6.2.1.1 Nicht invasiv

  • Tomographie a/p und seitlich
  • Oberbauchsonographie
  • Knochenszintigraphie (in speziellen Fällen ergänzend Knochenmarksszintigraphie, bzw. Zielröntgen der suspekten Läsion)
  • CT des Thorax (bei spezieller Fragestellung; z.B. Tumoren der oberen Thoraxapertur, Aufschluß über mediastinale Ausdehnung). Neuere Generationen von CT-Geräten (Ultrafast-CT, Spiral-CT) ermöglichen eine noch bessere Abschätzung von Tumorgröße- und Ausdehnung.
  • MR des Thorax (Magnetresonanz: ebenfalls bei spezieller Fragestellung; zusätzliche Aussagen werden durch die multiplanare Darstellungsmöglichkeit und die im Vergleich zum CT bessere Gewebsdifferenzierung gegeben.
  • EEG (nur bei klinischem Verdacht auf cerebrale Metastasen)
  • CT des Schädels (wie EEG).

6.2.1.2 Invasiv

  • Bronchoskopie:    Lavagezytologie
                                Bürstenzytologie
                                Zangenbiopsie
                                Transbronchiale Lungenbiopsie (bildwandlergestützt)
                                Transbronchiale Lymphknotenbiopsie
  • Oesophagoskopie (Tumorinfiltration? paraoesophageale Lymphknoten?)
  • Transoesophageale Sonographie (paraoesophageale Lymphknoten?)
  • Periphere Lymphknotenextirpation (tastbare Knoten)
  • Pleurapunktion - Pleurabiopsie (Karzinose)
  • Video-assistierte Thorakoskopie (Probeexzision an Pleura, Lymphknoten und Lunge)
  • Hiloskopie
  • Mediastinoskopie
  • Diagnostische Mini-Thorakotomie
  • Beckenkammbiopsie (beim kleinzelligen Subtyp bzw. neuroendokrin G3)
  • Aortographie mit selektiver A. bronchialis-Angiographie (nur bei spezieller Fragestellung: z.B. Vaskularisierung bei geplantem bronchoplastischen Eingriff).
  • Pulmonalisangiographie (bei spezieller Fragestellung: z.B. geplanter angioplastischer Eingriff) bzw.
  • DSA (digitale Substraktionsangiographie)
  • Phlebographie (heute selten angewandt; z.B. beim oberen Einflußstau, bei Pancoast-Tumoren).

Die angegebenen Verfahren stellen die grundsätzliche Palette diagnostischer Möglichkeiten dar und werden nach Maßgabe des jeweiligen Falles eingesetzt.
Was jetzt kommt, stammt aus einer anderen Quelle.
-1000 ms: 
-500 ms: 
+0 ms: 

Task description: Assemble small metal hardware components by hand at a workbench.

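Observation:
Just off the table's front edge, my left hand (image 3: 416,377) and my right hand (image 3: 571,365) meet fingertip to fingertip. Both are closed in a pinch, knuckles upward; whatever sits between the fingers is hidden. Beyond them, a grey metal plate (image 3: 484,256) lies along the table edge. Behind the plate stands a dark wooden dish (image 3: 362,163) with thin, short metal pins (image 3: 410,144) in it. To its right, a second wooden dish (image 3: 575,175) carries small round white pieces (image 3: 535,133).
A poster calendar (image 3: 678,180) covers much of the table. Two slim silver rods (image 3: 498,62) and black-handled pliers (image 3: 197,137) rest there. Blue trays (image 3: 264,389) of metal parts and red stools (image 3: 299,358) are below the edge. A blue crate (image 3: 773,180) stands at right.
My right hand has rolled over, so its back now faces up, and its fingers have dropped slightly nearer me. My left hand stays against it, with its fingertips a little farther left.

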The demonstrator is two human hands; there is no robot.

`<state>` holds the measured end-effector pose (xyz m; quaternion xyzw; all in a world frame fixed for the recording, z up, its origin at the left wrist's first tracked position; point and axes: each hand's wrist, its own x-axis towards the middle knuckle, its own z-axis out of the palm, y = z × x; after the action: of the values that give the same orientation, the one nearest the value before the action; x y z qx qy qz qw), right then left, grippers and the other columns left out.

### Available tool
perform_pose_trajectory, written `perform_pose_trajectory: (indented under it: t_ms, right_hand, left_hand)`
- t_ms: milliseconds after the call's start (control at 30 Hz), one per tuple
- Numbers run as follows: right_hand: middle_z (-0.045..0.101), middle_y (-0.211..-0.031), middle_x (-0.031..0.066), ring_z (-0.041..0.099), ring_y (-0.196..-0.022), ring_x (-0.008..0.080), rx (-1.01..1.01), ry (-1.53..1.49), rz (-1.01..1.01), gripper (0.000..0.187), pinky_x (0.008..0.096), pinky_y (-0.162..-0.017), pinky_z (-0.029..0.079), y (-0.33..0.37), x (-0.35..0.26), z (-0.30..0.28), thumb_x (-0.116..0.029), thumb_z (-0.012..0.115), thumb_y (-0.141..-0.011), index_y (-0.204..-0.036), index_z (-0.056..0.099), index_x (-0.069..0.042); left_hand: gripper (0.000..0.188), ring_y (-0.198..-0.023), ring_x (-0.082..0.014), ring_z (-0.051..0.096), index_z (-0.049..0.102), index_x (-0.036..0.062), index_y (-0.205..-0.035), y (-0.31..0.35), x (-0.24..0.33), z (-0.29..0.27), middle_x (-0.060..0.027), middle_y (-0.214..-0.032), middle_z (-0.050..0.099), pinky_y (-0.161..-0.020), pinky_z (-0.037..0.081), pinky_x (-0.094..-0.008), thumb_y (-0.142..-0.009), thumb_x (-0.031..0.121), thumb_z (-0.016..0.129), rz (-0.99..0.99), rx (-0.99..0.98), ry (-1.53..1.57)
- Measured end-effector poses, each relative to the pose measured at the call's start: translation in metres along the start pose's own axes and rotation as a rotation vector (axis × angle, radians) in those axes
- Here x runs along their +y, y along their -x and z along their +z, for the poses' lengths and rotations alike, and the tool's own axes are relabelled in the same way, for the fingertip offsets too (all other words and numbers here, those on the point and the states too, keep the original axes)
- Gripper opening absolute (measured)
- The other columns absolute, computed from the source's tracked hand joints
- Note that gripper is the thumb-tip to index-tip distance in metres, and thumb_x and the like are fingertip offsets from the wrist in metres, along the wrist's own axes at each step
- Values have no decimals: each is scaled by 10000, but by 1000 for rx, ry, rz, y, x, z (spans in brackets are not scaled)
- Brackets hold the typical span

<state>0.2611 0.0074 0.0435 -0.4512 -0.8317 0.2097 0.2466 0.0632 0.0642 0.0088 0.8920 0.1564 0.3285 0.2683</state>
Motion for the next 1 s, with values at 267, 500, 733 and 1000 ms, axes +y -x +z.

Die Bronchoskopie hat einen zentralen Stellenwert, wobei die starre Bronchoskopie nach wie vor zur genauen Inspektion des zentralen Bronchialsystems eingesetzt werden soll und durch die flexible Optik an den peripheren Bronchien ergänzt wird. Die Mediastinoskopie dient mit dem bilateralen paratrachealen und infrakarinalen Lymphknotenstaging der Operabilitätsklärung und kann weder durch die Skalenusbiopsie noch durch die transbronchiale Lymphknotenbiopsie voll ersetzt werden. Immer mehr Gewicht gewinnt die video-assistierte Thorakoskopie, die eine exzellente Diagnostik an der Pleura (Karzinose) ermöglicht, und auch die Biopsie mediastinaler Lymphknoten gestattet. Günstig peripher gelegene, auf Bronchuskarzinom verdächtige Rundherde können ebenfalls in toto entnommen werden. Hiloskopie und Mini-Thorakotomie werden nur mehr selten angewandt.

Die transthorakale Punktion peripherer Rundherde soll nur bei günstiger Lokalisation des Tumors und beim nicht operationstauglichen – aber anderen Therapien zuführbaren Patienten zur Erstellung einer histologischen Diagnose herangezogen werden. Die Möglichkeit der Gewebsdifferenzierung aus dem gewonnen zytologischen Material darf nicht überschätzt werden. Die Fehldiagnose benigne versus maligne beträgt in der klinischen Praxis bis zu 30%. Die Tatsache, daß rund 50% aller als Zufallsbefund festgestellten Rundherde Malignome sind (bei Risikogruppen 80%!) soll an dieser Stelle erwähnt werden.

6.2.2 Funktionsdiagnostik

  • Große Spirometrie (falls indiziert Spiro-Ergometrie)
  • Quantifizierende Ventilations-Perfusionsscintigraphie
  • EKG (falls indiziert Belastungs-EKG, bzw. 24-Stunden Holter-EKG)
  • Ultraschallkardiographie (vor allem bei Verdacht auf eine Rechtsherzbelastung)
  • Pulmonalisdruckmessung (wie bei Ultraschallkardiographie)

Das volle Spektrum der Funktionsdiagnostik muß speziell bei multimorbiden bzw. sehr alten Patienten zur Abschätzung des möglichen Resektionsausmaßes zur Anwendung kommen.